Borne frontière marquant la frontière belgo-luxembourgeoise, 1843

Après quatre années de travail, la Convention de Limites fixant la nouvelle frontière depuis le territoire prussien jusqu’à la mer du Nord est établie. Conclue le 7 août 1843, elle détermine de manière définitive la séparation entre le Grand-Duché de Luxembourg et la Belgique et achève de donner aux deux États leurs frontières actuelles. Nommés en vertu de l’article 6 du Traité de Londres de 1839, les dix commissaires-démarcateurs ont défini exactement le tracé de la frontière, délimité par des bornes dont l’emplacement est indiqué avec précision. Cette commission est composée de cinq membres pour les Pays-Bas et le Grand-Duché de Luxembourg :

  • Paul-Eustache-René Van Hooff (lieutenant-général)
  • Guillaume-Dominique-Aloïs Kerens de Wolfrath (commissaire de district et de milice à Maastricht, 1775-1845)
  • Etienne de Kruyff (ingénieur en chef du waterstaat, 1790-1860)
  • Michel Tock (président des contributions directes au Luxembourg)
  • François-Joseph-Charles-Marie Wirz (conseiller supérieur des travaux publics au Luxembourg, 1802-1863)

 et de cinq membres pour la Belgique :

  • André-Edouard Jolly (général-major, commandant de la province d’Anvers, 1799-1883)
  • Nicolas Berger (président du tribunal de première instance d’Arlon, 1800-1883)
  • Jean-Baptiste Vifquain (inspecteur des ponts et chaussées, 1789-1854)
  • Charles-Emmanuel-François-Joseph Grandgagnage (directeur des contributions directes, douanes et accises et du cadastre dans la province de Liège, 1782-1848)
  • Charles-Ghislain-Guillaume Vilain XIIII (membre de la Chambre des Représentants, 1803-1878)

Sur le terrain, la frontière se matérialise par 287 grandes bornes en fonte qui portent d’un côté le blason du Royaume de Belgique et de l’autre celui du Grand-Duché et par 220 bornes en pierre de taille de forme carrée.

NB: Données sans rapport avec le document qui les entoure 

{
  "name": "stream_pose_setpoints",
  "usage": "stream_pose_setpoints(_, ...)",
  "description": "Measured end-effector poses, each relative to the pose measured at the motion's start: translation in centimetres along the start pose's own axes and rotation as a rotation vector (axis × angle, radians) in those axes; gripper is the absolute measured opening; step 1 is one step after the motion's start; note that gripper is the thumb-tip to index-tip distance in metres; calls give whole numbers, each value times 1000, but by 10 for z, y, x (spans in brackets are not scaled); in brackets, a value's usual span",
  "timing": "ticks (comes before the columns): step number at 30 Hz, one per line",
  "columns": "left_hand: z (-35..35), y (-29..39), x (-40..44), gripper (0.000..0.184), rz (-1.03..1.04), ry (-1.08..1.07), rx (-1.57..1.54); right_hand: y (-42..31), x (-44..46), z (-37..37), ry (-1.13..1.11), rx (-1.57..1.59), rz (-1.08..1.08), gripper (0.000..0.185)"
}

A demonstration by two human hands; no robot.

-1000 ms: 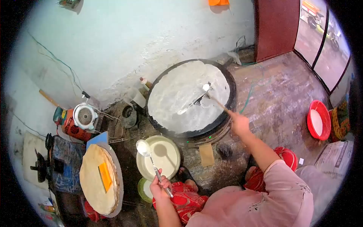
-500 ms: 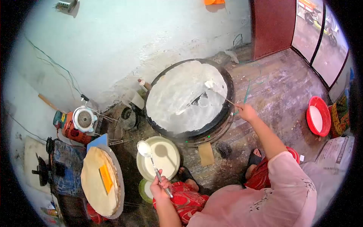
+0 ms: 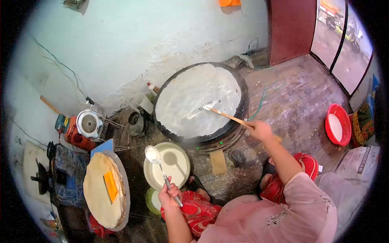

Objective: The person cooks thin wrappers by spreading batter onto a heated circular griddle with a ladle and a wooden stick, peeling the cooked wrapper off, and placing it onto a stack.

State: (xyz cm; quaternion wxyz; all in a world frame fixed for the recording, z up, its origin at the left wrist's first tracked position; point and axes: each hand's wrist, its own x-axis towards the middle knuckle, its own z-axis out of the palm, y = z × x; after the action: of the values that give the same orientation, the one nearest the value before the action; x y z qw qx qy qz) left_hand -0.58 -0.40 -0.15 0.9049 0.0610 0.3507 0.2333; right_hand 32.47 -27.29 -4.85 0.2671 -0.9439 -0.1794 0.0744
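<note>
My right hand (image 3: 259, 130) grips the wooden handle of a batter spreader (image 3: 227, 116). Its whitened tip touches a wide sheet of pale batter (image 3: 182, 95), near a small dark gap. The batter covers most of a large round black griddle (image 3: 244, 99). Lower down, my left hand (image 3: 170, 195) is wrapped around the metal handle of a ladle (image 3: 152, 154). The ladle's batter-coated bowl hangs over the left edge of a tub (image 3: 187, 175) holding white batter (image 3: 172, 172).
At left, a stack of thin flatbreads (image 3: 97, 198) carries a yellow-orange scraper (image 3: 110, 187). A small green bowl (image 3: 150, 204) sits beside the tub. A white blower (image 3: 89, 123) stands by the wall. A red basin (image 3: 346, 123) holds something white at right.
My right hand has moved slightly down and left. The spreader's tip has swept left and down to the dark gap, which is now smaller. My left hand still holds the ladle over the tub.
</note>
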Motion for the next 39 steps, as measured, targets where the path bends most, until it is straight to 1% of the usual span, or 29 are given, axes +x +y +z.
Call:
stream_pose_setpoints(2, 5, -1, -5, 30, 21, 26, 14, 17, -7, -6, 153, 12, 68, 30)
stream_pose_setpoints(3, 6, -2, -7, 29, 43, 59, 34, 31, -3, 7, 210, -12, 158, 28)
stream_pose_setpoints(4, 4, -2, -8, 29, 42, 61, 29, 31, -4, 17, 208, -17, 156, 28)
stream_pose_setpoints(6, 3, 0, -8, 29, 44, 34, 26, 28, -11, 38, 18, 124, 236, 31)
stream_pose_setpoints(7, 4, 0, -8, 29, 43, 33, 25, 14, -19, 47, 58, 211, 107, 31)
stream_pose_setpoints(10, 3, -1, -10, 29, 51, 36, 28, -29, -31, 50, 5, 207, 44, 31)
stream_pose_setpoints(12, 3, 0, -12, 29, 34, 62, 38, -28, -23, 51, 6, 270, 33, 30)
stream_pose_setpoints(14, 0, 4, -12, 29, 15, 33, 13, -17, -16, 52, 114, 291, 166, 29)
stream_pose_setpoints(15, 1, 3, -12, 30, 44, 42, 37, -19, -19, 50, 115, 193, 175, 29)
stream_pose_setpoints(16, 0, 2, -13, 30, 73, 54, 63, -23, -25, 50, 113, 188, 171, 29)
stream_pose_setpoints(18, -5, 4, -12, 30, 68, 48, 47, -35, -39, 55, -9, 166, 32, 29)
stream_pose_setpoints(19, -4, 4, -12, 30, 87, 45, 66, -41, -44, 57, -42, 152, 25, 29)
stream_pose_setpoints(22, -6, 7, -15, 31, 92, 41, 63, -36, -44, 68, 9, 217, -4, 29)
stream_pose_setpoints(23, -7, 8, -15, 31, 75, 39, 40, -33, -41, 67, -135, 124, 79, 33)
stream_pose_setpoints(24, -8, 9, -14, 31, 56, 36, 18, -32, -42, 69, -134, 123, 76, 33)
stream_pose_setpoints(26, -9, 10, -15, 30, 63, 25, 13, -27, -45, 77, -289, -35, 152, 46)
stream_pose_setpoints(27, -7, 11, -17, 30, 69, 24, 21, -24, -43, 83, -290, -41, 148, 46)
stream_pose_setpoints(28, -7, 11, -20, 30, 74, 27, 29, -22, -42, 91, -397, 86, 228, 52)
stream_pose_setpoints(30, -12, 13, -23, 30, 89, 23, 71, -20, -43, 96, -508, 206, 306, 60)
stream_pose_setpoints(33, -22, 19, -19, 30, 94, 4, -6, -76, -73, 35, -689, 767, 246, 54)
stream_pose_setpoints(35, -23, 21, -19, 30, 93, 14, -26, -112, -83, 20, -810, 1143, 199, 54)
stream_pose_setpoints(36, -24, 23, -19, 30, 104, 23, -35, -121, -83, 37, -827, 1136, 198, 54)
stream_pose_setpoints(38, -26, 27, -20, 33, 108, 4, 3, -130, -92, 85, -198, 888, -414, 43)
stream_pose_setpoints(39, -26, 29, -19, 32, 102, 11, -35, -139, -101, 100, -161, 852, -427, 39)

Les bornes en fonte sont creuses et coulées d’un seul jet, à l’exception du bouton qui est fixé au moyen d’un écrou vissé à l’intérieur. Chacune porte le millésime 1843 et un numéro, de 1 jusqu’à 286. Leur poids moyen est de 360 kilogrammes et leur hauteur de 2,30 m. Les bornes en pierre de taille ont 1,25 m de hauteur et ne portent aucun signe distinctif. La Société Cockerill de Liège a remporté l’adjudication pour la réalisation des bornes en fer coulé, tandis que celle de Guillaume Pescatore est désignée pour la réalisation des bornes en pierre. Enfin, l’entreprise Wolter-Richard de Strassen est choisie pour assurer leur transport, leur pose et leur peinturage. Les délais sont courts car la période de livraison s’étale sur trois mois, entre le 1er mars et le 1er mai 1844. Elle est répartie en cinq lieux : Messancy (62 bornes), Arlon (100 bornes), Martelange (40 bornes), Doncols (47 bornes), Buret (38 bornes). Les bornes sont installées entre le 15 mai au 1er septembre et l’entrepreneur est responsable de leur conservation. Sur base d’un devis estimatif, le montant total de l’entreprise a dû avoisiner les 43.640,13 francs. Au niveau budgétaire, la Belgique et le Grand-Duché de Luxembourg se sont partagés les coûts.

Aujourd’hui encore, les autorités locales des communes limitrophes vérifient chaque année en date du 1er mai l’état des bornes. Les frais de réparation ou de renouvellement éventuels sont à la charge du Grand-Duché et de la Belgique « qu’elle que soit la cause des accidents survenus ».